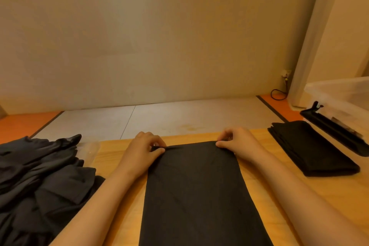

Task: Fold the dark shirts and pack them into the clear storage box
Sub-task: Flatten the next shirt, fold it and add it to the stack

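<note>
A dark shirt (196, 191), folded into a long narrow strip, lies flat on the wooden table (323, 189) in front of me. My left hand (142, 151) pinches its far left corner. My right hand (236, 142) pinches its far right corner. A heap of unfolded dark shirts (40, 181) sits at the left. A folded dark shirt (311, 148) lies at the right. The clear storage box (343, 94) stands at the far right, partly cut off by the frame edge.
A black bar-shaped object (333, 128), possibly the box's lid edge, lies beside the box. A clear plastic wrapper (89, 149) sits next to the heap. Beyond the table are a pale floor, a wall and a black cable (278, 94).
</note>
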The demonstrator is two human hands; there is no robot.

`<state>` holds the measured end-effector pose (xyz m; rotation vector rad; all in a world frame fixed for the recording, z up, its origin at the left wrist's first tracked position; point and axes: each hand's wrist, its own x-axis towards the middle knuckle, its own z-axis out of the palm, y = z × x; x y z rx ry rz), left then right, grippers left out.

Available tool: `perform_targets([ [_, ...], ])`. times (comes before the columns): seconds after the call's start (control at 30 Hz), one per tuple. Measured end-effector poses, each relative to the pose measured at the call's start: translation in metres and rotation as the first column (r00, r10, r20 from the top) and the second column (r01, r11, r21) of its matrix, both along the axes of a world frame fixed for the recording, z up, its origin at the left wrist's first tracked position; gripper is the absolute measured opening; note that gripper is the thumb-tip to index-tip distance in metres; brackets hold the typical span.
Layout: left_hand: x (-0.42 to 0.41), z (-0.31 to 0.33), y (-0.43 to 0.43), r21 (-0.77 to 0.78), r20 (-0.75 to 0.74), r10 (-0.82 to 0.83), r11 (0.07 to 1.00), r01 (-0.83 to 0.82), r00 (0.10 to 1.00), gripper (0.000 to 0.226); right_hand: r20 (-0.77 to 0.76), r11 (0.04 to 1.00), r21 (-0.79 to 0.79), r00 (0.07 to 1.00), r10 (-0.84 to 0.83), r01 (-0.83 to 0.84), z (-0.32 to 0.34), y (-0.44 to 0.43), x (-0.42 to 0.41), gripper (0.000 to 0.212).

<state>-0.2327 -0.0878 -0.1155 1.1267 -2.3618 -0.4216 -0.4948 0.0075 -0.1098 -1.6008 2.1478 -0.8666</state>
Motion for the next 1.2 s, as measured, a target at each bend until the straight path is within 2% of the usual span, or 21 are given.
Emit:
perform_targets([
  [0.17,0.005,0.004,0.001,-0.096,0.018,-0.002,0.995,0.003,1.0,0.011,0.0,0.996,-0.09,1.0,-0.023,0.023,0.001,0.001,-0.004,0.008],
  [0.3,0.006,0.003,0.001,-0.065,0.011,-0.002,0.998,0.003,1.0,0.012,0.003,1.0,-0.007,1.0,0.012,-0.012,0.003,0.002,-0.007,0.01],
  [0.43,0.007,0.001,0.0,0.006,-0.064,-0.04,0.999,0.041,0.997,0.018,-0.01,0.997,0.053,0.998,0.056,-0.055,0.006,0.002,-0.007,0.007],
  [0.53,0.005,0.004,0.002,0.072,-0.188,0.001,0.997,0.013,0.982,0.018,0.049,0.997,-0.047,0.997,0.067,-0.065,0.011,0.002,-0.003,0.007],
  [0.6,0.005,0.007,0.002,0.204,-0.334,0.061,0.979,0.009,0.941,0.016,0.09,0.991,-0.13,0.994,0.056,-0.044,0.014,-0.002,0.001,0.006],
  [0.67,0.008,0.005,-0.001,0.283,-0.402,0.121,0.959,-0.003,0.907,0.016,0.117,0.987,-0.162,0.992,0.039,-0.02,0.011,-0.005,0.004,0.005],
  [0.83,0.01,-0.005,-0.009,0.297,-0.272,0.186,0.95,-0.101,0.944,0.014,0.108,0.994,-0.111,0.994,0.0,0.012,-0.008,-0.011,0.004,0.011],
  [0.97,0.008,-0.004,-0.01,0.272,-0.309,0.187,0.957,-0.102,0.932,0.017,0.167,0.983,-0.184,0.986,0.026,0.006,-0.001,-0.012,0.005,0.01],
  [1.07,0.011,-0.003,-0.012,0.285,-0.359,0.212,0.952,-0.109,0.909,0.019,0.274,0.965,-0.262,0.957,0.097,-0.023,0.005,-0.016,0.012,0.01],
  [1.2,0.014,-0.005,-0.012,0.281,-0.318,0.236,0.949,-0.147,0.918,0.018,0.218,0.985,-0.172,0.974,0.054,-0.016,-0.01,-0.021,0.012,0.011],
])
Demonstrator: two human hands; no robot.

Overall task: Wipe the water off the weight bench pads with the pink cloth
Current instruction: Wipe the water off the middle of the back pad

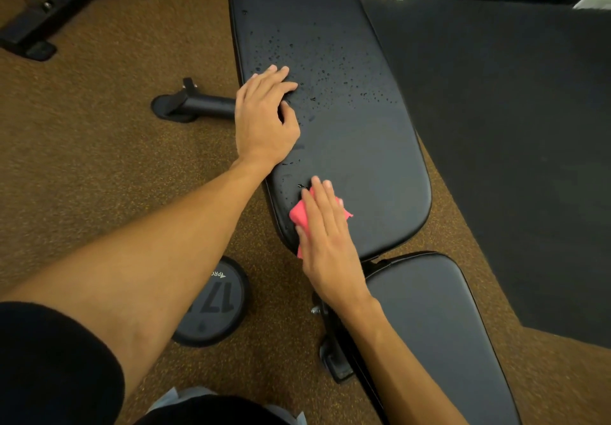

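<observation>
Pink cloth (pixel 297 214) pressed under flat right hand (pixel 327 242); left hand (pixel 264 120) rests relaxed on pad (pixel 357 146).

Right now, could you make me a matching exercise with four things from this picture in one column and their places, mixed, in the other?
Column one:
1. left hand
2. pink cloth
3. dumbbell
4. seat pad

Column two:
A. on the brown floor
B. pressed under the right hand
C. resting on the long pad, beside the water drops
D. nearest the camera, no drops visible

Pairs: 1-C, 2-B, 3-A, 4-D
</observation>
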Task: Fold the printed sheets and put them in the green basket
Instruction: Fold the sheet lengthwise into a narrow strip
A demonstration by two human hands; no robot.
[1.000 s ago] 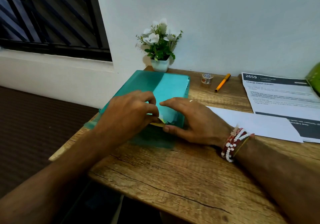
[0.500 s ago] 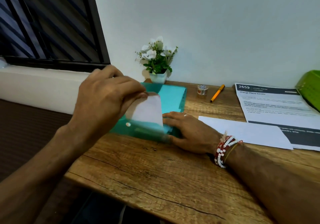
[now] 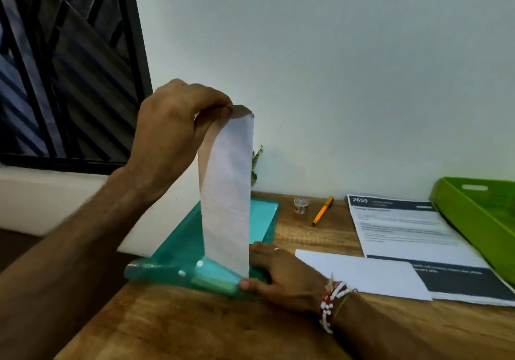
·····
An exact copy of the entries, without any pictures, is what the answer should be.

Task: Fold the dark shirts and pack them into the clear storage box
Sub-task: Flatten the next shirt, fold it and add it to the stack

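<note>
A dark shirt (196, 191), folded into a long narrow strip, lies flat on the wooden table (323, 189) in front of me. My left hand (142, 151) pinches its far left corner. My right hand (236, 142) pinches its far right corner. A heap of unfolded dark shirts (40, 181) sits at the left. A folded dark shirt (311, 148) lies at the right. The clear storage box (343, 94) stands at the far right, partly cut off by the frame edge.
A black bar-shaped object (333, 128), possibly the box's lid edge, lies beside the box. A clear plastic wrapper (89, 149) sits next to the heap. Beyond the table are a pale floor, a wall and a black cable (278, 94).
</note>
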The demonstrator is two human hands; there is no robot.

`<state>` holds the measured end-effector pose (xyz m; rotation vector rad; all in a world frame fixed for the recording, z up, its origin at the left wrist's first tracked position; point and axes: each hand's wrist, its own x-axis towards the middle knuckle, its own z-axis out of the palm, y = z × x; x y z rx ry rz), left then right, grippers left out.

Available tool: `perform_targets([ [_, ...], ])`. times (comes before the columns): seconds after the call's start (control at 30 Hz), one per tuple. Measured end-effector poses, each relative to the pose measured at the call's start: translation in metres and rotation as the first column (r00, r10, r20 from the top) and the second column (r01, r11, r21) of its matrix, both along the axes of a world frame fixed for the recording, z up, its origin at the left wrist's first tracked position; gripper is the absolute measured opening; note that gripper is the thumb-tip to index-tip distance in metres; brackets hold the typical span.
Layout: left_hand: x (-0.42 to 0.41), z (-0.31 to 0.33), y (-0.43 to 0.43), r21 (-0.77 to 0.78), r20 (-0.75 to 0.74), r10 (-0.82 to 0.83), r11 (0.07 to 1.00), r01 (-0.83 to 0.82), r00 (0.10 to 1.00), gripper (0.000 to 0.226); right_hand: r20 (-0.77 to 0.76), r11 (0.04 to 1.00), r21 (-0.79 to 0.79), r00 (0.07 to 1.00), r10 (-0.84 to 0.83), r01 (-0.83 to 0.84), z (-0.32 to 0.34), y (-0.44 to 0.43), x (-0.42 to 0.41), gripper (0.000 to 0.212).

<state>-0.2327 -0.0878 -0.1155 1.1267 -2.3618 -0.4216 -0.4948 0.0075 -0.1098 -1.6008 2.1478 -0.8666</state>
Motion for the next 1.2 s, as measured, a target at each bend until the straight path is within 2% of the usual span, or 21 are given.
Emit:
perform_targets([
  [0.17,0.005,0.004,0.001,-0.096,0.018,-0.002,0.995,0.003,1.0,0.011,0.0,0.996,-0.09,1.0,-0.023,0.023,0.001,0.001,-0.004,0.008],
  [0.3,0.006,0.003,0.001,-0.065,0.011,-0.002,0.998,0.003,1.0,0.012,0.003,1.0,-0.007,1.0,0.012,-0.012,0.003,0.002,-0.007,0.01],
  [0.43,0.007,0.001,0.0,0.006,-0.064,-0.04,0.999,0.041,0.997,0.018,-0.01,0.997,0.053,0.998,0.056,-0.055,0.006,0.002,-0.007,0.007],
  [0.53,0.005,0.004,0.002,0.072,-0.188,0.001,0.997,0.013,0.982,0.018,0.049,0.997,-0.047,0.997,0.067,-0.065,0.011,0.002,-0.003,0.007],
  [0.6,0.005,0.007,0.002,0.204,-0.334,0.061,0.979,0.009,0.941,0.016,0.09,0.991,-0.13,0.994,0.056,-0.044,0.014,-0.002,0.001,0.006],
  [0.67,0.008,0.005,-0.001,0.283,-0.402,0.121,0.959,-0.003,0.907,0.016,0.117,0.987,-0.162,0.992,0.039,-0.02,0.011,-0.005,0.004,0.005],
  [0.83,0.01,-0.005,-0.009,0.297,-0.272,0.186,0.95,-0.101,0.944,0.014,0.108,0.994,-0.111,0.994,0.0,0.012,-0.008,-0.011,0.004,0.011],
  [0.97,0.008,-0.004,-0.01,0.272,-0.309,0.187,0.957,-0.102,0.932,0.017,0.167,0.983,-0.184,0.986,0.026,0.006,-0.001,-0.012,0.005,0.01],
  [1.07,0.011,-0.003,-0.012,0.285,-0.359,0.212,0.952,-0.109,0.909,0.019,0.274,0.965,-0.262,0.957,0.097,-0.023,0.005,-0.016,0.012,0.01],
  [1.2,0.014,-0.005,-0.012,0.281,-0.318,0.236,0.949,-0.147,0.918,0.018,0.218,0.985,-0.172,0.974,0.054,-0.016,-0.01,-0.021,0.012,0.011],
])
Demonstrator: two human hands; no robot.

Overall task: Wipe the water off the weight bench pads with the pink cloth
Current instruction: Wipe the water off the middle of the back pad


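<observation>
Pink cloth (pixel 297 214) pressed under flat right hand (pixel 327 242); left hand (pixel 264 120) rests relaxed on pad (pixel 357 146).

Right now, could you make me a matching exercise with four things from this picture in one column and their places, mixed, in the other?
Column one:
1. left hand
2. pink cloth
3. dumbbell
4. seat pad

Column two:
A. on the brown floor
B. pressed under the right hand
C. resting on the long pad, beside the water drops
D. nearest the camera, no drops visible

Pairs: 1-C, 2-B, 3-A, 4-D
</observation>
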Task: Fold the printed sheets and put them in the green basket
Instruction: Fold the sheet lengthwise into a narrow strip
A demonstration by two human hands; no robot.
[1.000 s ago] 
[0.500 s ago] 
[now] 

Nothing else is part of this exercise.